Anasayfa » Yahudi ve Nasara’ya muhabbet edilmeli mi? Yoksa edilmemeli mi?

Yahudi ve Nasara’ya muhabbet edilmeli mi? Yoksa edilmemeli mi?

Sual: Yahudi ve Nasara’ya muhabbet edilmeli mi? Yoksa edilmemeli mi?
Elcevap: Bu suale iki mevzu üzerinden cevap verilecektir.

İ’lem Eyyühel-Aziz!

Kâfirlerin, müslümanlara ve ehl-i Kur’ana düşman olmaları küfrün iktizasındandır. Çünki küfür imana zıddır. Maahâzâ Kur’an, kâfirleri ve âba ve ecdadlarını i’dam-ı ebedî ile mahkûm etmiştir.

Binaenaleyh müslümanlar ile ülfet ve muhabbetleri mümkün olmayan kâfirlere muhabbet boşa gidiyor. Onların muhabbetiyle karşılaşılamaz. Onlardan meded beklenilemez. Ancak

حَسْبُنَا اللّٰهُ وَنِعْمَ الْوَكِيلُ

diye Cenab-ı Hakk’a iltica etmek lâzımdır.

Mesnevi-i Nuriye – 89

S- Yahudi ve Nasara ile muhabbetten Kur’anda nehiy vardır:

 لَا تَتَّخِذُوا الْيَهُودَ وَ النَّصَارٰى اَوْلِيَاءَ

Bununla beraber nasıl dost olunuz dersiniz?

C- Evvelâ:

Delil kat’iyy-ül metin olduğu gibi, kat’iyy-üd delalet olmak gerektir. Halbuki tevil ve ihtimalin mecali vardır. Zira nehy-i Kur’anî âmm değildir, mutlaktır. Mutlak ise, takyid olunabilir. Zaman bir büyük müfessirdir; kaydını izhar etse, itiraz olunmaz. Hem de hüküm müştak üzerine olsa; me’haz-ı iştikakı, illet-i hüküm gösterir. Demek bu nehiy, Yahudi ve Nasara ile yahudiyet ve nasraniyet olan âyineleri hasebiyledir. Hem de bir adam zâtı için sevilmez. Belki muhabbet, sıfat veya san’atı içindir. Öyle ise herbir müslümanın herbir sıfatı müslüman olması lâzım olmadığı gibi, herbir kâfirin dahi bütün sıfat ve san’atları kâfir olmak lâzım gelmez. Binaenaleyh müslüman olan bir sıfatı veya bir san’atı, istihsan etmekle iktibas etmek neden caiz olmasın? Ehl-i kitabdan bir haremin olsa elbette seveceksin.

Münâzarât 31

Sual: İktibas edilen bu iki mevzu arasında zahiren bir tenakuz veyahut tearuz görünmektedir. Vech-i tevfiki nasıl olmalıdır veya nasıl olabilir?

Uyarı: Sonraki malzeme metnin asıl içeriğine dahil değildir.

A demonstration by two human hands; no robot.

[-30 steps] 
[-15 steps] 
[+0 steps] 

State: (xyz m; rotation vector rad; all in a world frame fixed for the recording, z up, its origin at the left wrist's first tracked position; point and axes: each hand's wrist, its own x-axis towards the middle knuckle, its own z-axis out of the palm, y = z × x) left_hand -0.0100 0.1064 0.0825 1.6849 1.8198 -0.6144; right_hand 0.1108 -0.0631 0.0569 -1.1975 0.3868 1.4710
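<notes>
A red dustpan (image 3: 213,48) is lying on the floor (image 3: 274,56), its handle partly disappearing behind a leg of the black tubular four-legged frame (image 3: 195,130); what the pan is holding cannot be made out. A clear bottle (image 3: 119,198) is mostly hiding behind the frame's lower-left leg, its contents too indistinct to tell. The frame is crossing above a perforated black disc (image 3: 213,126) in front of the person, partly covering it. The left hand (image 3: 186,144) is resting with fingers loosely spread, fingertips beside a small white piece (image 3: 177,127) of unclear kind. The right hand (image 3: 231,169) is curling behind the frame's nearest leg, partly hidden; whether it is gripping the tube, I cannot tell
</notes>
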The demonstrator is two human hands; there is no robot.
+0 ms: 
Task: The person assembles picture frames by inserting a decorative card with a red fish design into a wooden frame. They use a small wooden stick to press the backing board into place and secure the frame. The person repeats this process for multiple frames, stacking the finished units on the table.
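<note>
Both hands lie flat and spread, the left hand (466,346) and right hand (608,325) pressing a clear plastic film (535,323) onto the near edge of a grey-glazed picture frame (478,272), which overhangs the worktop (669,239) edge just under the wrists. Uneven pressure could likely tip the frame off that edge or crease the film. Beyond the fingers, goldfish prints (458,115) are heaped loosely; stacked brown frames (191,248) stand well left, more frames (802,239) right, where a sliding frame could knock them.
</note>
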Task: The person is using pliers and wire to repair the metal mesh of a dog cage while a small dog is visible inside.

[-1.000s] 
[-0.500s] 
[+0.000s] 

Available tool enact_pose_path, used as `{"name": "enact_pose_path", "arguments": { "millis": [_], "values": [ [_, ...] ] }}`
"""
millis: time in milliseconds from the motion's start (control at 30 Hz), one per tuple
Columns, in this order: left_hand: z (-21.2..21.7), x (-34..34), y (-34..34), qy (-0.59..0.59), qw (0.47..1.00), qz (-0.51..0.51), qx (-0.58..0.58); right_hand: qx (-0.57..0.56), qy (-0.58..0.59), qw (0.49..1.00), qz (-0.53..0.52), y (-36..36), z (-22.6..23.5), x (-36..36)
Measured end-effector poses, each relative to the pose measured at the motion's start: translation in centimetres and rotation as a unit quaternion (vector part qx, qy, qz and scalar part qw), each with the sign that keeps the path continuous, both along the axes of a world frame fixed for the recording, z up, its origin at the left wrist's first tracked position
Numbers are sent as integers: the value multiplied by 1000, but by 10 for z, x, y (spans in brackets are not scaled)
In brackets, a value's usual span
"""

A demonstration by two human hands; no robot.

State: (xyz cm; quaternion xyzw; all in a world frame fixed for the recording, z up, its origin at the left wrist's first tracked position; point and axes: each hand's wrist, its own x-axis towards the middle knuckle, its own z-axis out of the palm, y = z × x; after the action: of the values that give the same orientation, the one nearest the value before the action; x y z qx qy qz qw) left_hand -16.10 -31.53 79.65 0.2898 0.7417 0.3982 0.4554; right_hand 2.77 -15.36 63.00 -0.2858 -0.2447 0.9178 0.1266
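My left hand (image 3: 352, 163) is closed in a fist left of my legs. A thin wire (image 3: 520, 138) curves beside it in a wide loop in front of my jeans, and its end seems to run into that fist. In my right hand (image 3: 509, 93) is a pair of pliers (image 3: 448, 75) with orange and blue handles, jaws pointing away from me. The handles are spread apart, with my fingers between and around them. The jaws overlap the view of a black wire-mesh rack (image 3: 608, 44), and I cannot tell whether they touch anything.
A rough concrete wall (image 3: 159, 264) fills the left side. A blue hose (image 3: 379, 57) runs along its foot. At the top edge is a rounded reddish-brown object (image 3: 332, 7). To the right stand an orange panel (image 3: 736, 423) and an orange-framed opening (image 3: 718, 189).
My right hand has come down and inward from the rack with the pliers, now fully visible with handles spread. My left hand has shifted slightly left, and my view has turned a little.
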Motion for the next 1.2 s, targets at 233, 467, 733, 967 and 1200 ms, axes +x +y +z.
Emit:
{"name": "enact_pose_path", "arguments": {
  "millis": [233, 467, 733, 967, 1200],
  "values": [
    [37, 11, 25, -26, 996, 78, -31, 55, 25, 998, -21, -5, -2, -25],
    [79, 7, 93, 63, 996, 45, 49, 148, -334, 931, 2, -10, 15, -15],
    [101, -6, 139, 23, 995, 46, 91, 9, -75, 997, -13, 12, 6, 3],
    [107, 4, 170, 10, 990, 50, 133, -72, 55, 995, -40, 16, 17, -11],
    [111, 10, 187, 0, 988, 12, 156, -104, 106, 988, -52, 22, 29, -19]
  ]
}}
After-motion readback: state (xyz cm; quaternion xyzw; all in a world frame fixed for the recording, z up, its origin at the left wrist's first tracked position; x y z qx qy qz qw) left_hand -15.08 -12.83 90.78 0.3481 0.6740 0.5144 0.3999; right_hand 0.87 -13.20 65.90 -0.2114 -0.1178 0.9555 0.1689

Elcevap: Takarrur etmiş usûldendir: Akıl ve nakil taâruz ettikleri vakitte, akıl asıl itibar ve nakil tevil olunur. Fakat o akıl, akıl olsa gerektir.

Üstadımızın her iki kelamı da hak ve hakikattir amma kendi makamında. Fakat zahiren bir tenakuz var gibi gözüküyor. İzahı da belki şu şekilde olabilir.

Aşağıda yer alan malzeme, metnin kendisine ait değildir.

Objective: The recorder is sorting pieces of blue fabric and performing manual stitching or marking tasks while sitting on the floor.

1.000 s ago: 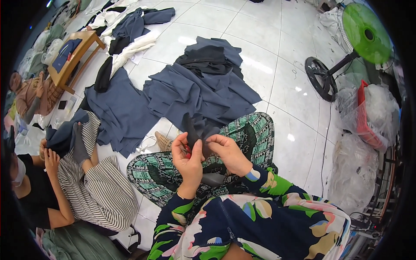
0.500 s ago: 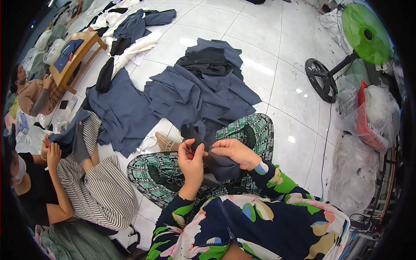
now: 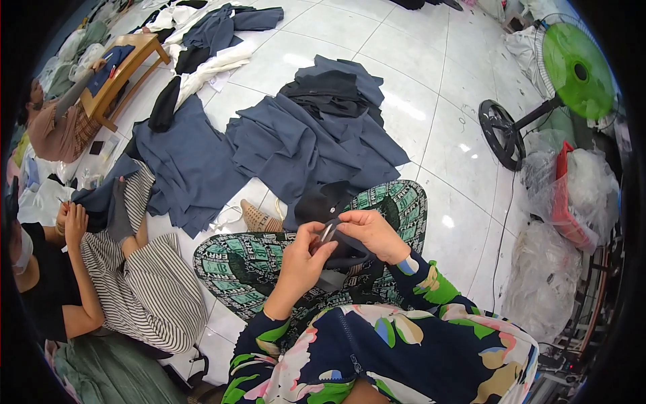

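Observation:
Over my lap, my left hand (image 3: 307, 261) and my right hand (image 3: 377, 236) meet with their fingertips close together. Both are closed, pinching a dark grey cloth piece (image 3: 321, 206) between thumbs and fingers. A narrow shiny strip (image 3: 328, 232) shows by the left fingertips; its kind is unclear, and the fingers partly hide it. Part of the cloth hangs below the hands onto my green-and-black patterned trousers (image 3: 239, 262). In front of my legs lies a heap of blue-grey cloth pieces (image 3: 296, 145), with a black cloth (image 3: 330, 94) on it.
To my left, a person in striped trousers (image 3: 145, 296) handles blue-grey cloth. Farther off, another person (image 3: 57, 131) sits by a low wooden table (image 3: 138, 64). A green standing fan (image 3: 579, 71) and a red basket (image 3: 572, 195) with plastic bags stand at right.
My hands have drawn closer together, and the cloth between them has shifted and folded differently. Red showing in my left hand earlier is out of sight. The person at the table has reached onto it.

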A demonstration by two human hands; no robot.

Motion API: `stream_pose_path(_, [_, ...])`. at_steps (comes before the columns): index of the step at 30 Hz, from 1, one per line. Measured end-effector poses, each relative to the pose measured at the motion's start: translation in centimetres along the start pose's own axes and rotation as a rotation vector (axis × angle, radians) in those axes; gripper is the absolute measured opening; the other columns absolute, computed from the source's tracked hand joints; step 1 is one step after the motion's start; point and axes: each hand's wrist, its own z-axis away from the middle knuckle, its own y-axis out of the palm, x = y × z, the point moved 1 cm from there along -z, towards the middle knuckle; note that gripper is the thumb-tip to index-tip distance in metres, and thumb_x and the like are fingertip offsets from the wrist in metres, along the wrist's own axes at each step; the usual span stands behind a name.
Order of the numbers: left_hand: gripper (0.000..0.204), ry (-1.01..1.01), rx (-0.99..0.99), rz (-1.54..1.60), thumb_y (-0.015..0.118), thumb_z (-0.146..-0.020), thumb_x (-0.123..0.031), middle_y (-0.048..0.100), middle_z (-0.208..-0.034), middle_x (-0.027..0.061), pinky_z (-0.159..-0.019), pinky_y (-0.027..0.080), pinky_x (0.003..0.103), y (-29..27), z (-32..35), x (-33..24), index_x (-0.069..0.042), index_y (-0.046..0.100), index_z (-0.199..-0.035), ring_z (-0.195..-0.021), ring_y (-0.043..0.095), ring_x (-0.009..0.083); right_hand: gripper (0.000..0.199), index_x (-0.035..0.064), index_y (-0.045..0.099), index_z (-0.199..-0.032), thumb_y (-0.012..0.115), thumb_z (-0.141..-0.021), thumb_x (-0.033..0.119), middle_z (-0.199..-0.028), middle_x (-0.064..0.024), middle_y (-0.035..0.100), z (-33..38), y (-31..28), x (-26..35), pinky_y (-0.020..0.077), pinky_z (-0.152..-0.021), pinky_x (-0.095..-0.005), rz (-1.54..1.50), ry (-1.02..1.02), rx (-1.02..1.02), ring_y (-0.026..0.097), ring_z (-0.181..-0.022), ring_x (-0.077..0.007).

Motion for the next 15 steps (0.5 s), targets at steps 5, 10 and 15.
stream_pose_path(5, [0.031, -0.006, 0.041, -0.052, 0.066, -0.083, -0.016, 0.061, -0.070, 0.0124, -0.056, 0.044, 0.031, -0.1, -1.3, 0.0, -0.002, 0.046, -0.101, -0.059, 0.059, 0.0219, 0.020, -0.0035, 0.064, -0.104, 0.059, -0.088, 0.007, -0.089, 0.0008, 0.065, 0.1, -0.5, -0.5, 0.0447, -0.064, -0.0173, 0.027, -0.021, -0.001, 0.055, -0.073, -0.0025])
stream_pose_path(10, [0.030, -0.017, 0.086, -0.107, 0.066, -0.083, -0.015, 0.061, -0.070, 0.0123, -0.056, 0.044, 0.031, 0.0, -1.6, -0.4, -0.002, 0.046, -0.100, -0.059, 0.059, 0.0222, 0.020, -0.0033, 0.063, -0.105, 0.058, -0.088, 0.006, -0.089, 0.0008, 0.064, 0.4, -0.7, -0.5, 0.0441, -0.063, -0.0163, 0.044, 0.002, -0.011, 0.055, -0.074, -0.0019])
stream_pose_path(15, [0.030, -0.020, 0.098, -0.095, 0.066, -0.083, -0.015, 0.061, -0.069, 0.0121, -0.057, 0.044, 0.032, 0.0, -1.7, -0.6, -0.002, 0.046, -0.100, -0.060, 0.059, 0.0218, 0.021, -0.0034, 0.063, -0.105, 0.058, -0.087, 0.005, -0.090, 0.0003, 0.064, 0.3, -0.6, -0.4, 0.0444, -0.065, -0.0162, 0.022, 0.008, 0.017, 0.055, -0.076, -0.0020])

Evvelki bahiste makam, hürriyetperverlerin, hususen ittihadçıların akabinde sözde cumhuriyetçi görünen hakikatte ladini olan kemalistlerin, Avrupai benzeyişlerine ve hatta Hristiyanlığı, İslâmiyete racih görmeleri hasebiyle verilen ikaz, ihtar, irşaddır. Bunun sahasını genişletebiliriz. İş yeri, toplum, basın, yayın vs.

Münazarat’ta ise malumunuz, zahiren İslâmı savunan ve âyet ehadisi kendi propandalarına âlet eden bazı terör örgütlerinin ve bazı dini cemaatlerin veyahut bazı zahirperestlerin anladığı şekilde olmadığını göstermek makamıdır.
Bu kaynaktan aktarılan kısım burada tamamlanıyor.